Set down word for word the lines that begin the entries and run through the line containing "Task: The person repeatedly". Give nothing further.

Extracted data entries

★ ★ ★ ★ ★

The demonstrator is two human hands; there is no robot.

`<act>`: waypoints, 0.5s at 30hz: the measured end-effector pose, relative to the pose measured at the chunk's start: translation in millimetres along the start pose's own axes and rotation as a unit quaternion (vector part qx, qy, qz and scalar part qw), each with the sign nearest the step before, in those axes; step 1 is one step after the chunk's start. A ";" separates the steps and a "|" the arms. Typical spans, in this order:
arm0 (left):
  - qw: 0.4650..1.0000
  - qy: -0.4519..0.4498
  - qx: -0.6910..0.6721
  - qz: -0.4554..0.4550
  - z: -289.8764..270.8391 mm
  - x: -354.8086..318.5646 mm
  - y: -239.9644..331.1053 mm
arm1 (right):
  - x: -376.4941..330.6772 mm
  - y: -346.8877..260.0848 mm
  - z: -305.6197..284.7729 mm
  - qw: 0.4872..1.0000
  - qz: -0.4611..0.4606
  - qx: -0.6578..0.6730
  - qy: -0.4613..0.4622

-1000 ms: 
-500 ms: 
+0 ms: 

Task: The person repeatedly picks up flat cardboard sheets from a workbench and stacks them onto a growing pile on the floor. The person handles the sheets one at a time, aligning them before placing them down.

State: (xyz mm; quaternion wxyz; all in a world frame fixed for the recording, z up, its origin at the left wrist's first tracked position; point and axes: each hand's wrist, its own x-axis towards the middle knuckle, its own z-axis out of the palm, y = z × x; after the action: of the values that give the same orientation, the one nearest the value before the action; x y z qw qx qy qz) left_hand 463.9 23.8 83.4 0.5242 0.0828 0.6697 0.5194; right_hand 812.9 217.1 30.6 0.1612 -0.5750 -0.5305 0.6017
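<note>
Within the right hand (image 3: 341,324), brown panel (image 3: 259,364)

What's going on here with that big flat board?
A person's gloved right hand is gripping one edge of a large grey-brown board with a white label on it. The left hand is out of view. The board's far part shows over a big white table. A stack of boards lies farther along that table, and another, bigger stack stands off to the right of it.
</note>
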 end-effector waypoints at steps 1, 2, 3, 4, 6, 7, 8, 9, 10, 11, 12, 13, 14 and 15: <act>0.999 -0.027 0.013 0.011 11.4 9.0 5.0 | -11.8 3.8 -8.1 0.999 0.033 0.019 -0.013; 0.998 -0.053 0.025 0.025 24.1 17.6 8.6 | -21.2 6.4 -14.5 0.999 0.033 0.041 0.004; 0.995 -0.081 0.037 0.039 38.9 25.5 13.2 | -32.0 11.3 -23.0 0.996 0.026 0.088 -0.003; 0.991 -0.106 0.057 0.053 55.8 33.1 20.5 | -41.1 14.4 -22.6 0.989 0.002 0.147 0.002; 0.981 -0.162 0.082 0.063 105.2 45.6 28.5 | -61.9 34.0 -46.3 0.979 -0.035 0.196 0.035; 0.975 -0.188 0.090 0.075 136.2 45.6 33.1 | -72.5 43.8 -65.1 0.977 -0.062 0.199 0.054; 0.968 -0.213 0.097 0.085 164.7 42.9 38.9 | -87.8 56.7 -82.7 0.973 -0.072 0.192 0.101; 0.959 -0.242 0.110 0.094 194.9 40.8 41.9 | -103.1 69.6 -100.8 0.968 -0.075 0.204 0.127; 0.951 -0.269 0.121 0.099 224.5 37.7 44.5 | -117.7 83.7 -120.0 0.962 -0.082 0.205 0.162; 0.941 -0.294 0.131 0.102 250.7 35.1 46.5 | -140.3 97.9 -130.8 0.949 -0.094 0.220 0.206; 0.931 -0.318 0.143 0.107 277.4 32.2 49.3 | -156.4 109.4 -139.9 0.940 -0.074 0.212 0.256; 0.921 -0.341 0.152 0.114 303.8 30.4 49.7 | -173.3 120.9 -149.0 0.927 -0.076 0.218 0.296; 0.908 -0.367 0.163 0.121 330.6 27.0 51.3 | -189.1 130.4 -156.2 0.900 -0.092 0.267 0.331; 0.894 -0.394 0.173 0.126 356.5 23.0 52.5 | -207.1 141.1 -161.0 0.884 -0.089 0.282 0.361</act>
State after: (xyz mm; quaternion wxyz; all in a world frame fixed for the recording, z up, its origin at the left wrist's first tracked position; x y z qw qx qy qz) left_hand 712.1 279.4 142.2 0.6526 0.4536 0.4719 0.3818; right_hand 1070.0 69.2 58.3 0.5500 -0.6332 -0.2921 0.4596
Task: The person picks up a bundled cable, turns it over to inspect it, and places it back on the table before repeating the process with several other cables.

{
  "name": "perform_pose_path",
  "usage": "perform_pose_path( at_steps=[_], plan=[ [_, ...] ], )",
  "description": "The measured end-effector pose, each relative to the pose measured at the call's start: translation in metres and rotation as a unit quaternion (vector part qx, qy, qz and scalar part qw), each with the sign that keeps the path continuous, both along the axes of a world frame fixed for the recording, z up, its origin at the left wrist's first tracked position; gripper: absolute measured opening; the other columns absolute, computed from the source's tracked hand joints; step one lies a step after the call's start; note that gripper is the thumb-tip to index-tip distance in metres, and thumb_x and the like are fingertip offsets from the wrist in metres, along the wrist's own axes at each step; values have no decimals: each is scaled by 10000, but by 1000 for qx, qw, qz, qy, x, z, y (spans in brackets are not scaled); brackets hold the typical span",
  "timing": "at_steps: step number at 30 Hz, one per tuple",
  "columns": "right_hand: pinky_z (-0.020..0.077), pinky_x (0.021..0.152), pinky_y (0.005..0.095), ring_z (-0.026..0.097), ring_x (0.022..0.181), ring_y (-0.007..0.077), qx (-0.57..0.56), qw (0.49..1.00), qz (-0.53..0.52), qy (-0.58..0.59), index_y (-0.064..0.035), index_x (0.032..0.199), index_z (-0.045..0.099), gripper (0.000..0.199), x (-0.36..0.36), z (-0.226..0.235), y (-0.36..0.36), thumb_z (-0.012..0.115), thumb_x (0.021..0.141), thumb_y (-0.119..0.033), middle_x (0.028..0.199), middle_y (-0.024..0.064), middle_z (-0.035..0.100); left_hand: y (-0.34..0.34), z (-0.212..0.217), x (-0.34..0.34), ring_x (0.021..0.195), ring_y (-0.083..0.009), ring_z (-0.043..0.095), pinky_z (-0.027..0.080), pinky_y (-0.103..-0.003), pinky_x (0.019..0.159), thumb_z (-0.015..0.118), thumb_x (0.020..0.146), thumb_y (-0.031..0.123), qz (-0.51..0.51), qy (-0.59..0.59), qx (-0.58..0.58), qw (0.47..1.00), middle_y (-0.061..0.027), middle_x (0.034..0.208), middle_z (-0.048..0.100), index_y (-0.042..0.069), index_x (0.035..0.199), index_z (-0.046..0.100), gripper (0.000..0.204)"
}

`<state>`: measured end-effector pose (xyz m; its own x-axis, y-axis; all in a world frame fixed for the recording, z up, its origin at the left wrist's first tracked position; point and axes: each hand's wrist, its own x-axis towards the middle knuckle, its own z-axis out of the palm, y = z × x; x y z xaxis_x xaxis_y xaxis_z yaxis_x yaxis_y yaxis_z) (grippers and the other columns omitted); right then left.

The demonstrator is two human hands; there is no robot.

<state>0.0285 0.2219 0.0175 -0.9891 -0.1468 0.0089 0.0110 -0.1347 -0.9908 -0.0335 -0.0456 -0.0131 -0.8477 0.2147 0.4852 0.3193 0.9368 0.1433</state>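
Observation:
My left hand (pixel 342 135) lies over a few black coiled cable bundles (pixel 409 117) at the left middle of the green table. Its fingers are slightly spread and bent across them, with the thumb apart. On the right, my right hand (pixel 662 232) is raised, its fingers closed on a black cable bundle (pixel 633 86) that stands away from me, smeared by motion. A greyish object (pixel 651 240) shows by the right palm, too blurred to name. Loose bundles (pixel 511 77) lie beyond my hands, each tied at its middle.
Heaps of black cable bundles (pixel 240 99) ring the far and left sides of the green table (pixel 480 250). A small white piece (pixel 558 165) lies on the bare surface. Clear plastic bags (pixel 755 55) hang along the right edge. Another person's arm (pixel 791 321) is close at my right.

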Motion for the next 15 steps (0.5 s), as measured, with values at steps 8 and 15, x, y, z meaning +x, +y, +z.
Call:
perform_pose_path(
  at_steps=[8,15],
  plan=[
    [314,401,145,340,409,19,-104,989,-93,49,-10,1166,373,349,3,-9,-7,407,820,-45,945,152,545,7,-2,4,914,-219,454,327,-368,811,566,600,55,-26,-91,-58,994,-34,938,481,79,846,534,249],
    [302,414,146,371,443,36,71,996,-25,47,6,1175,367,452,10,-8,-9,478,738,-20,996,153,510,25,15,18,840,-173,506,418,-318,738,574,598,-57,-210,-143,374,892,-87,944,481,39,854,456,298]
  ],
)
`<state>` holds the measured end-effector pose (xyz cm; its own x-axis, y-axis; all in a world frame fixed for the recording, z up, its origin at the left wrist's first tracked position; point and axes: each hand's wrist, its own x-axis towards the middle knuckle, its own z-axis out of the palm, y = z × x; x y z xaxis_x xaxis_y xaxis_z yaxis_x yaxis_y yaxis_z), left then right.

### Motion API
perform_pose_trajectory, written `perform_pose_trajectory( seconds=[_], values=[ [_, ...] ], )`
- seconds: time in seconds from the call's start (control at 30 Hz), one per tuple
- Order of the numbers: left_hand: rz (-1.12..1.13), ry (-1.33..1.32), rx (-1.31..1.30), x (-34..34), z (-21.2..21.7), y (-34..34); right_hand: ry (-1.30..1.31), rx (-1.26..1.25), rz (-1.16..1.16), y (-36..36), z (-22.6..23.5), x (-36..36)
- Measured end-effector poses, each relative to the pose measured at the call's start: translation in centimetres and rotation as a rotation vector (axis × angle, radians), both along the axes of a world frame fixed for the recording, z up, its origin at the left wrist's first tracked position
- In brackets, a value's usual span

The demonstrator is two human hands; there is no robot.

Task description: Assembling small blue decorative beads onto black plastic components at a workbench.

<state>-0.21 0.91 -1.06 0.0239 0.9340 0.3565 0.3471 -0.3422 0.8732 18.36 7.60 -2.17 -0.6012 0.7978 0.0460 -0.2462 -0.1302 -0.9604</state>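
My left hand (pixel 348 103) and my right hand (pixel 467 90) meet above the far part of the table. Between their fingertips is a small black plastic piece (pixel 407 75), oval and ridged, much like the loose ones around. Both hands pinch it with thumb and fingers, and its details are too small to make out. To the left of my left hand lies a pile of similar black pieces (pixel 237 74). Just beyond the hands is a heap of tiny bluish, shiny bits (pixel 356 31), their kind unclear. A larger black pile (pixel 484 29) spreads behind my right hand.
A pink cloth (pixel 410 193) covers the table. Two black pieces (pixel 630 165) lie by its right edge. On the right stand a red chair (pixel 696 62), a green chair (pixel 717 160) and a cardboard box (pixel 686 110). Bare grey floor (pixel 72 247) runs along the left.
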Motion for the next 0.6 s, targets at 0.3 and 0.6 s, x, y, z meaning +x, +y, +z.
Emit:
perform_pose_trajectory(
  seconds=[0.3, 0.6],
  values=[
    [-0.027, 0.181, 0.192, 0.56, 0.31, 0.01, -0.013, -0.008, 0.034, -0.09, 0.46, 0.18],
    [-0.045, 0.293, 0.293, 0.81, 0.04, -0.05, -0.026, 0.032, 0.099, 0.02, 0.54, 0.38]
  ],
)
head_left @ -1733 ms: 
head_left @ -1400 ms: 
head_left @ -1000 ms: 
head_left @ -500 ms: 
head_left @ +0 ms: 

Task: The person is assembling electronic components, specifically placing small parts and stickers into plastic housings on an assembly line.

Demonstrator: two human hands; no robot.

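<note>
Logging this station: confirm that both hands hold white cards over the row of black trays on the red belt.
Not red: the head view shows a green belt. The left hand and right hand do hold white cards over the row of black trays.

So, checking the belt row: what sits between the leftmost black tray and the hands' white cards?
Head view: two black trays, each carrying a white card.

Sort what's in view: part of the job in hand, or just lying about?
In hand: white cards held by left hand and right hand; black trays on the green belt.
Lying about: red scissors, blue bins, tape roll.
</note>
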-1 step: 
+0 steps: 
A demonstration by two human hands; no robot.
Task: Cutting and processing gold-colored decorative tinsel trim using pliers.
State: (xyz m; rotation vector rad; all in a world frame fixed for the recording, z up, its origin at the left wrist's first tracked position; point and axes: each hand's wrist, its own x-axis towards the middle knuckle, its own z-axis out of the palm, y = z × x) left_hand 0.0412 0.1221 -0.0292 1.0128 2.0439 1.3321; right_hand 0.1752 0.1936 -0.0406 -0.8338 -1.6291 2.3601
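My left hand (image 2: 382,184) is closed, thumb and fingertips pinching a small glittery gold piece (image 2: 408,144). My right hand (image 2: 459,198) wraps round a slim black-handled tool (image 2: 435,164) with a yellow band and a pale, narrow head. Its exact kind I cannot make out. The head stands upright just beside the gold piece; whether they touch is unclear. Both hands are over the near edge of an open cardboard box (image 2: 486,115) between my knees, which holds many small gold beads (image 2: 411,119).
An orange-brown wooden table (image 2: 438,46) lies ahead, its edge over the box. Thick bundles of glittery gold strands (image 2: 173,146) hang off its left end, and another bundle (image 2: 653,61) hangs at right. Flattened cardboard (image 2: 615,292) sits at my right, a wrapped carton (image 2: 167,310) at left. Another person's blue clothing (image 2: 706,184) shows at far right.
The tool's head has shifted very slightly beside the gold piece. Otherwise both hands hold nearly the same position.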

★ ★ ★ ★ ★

▸ **Output for this task**:
The demonstrator is two human hands; there is no robot.

`<act>`: waypoints, 0.5s at 30hz: the measured end-effector pose, relative to the pose measured at the chunk's start: translation in millimetres along the start pose's own axes and rotation as a unit quaternion (vector part qx, qy, qz and scalar part qw), each with the sign nearest the step before, in those axes; step 1 is one step after the chunk's start. A ";" separates the steps and a "|" the arms. Typical spans, in this order:
arm0 (left):
  - qw: 0.4650..1.0000
  - qy: -0.4519..0.4498
  - qx: -0.6910..0.6721
  - qz: -0.4554..0.4550
  - z: -289.8764..270.8391 mm
  - x: -354.8086..318.5646 mm
  - y: -239.9644..331.1053 mm
arm1 (right):
  - x: -376.4941..330.6772 mm
  - y: -346.8877..260.0848 mm
  - z: -305.6197..284.7729 mm
  - qw: 0.4872..1.0000
  - qz: -0.4611..0.4606
  - qx: -0.6578..0.6730
  - qy: -0.4613..0.4622

-1000 ms: 
-500 ms: 
+0 ms: 

Task: The person repeatedly picks up flat cardboard sheets from a workbench and stacks them onto a growing pile on the floor. The person handles the sheets one at a time, aligning them before placing them down.

This answer requires nothing more.